Dataset records
--- --- ---

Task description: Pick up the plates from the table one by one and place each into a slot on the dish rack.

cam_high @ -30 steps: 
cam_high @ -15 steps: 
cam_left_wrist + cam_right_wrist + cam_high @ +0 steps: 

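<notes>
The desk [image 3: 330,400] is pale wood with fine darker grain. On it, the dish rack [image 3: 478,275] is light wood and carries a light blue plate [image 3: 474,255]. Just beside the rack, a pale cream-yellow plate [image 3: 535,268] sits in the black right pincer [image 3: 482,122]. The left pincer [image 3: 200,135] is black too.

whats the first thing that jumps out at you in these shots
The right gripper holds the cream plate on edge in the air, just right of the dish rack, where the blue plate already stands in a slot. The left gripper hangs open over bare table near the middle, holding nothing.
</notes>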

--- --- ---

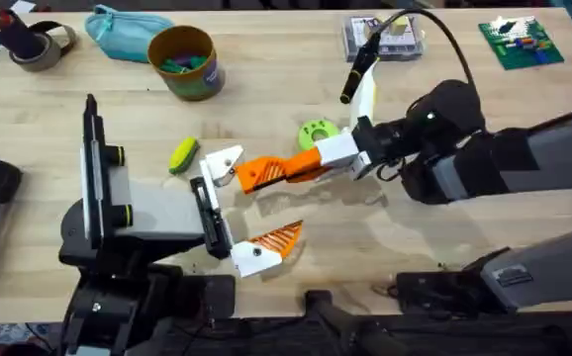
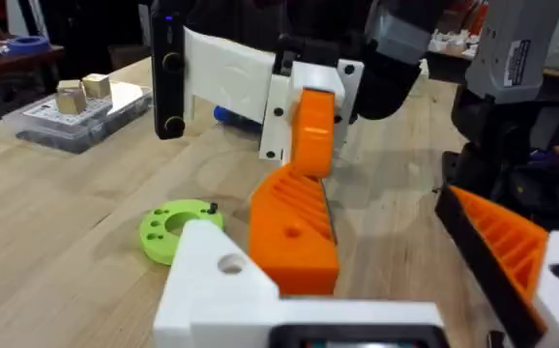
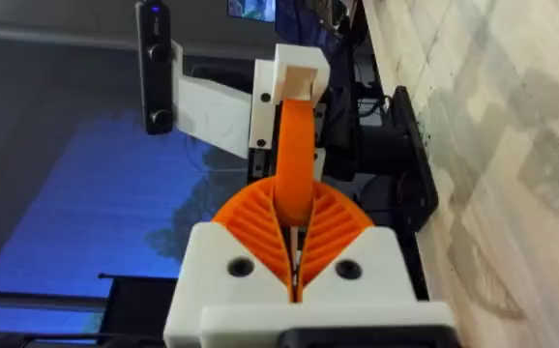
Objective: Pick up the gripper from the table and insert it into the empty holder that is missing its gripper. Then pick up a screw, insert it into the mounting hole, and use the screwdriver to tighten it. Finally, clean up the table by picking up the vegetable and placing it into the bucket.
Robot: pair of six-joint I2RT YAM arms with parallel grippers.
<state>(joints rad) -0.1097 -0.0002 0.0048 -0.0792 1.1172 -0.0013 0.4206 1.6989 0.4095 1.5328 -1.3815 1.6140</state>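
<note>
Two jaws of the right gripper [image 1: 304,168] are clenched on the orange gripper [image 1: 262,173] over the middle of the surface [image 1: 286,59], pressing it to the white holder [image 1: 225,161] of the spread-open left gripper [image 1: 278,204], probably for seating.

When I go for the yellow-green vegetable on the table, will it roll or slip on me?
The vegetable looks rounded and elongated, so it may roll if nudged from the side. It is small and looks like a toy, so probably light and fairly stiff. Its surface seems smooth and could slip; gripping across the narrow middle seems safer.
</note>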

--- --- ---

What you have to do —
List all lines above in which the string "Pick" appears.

Final answer —
Task description: Pick up the plates from the table one by one and place each into a slot on the dish rack.
Objective: Pick up the gripper from the table and insert it into the empty holder that is missing its gripper. Then pick up a screw, insert it into the mounting hole, and use the screwdriver to tighten it. Finally, clean up the table by picking up the vegetable and placing it into the bucket.

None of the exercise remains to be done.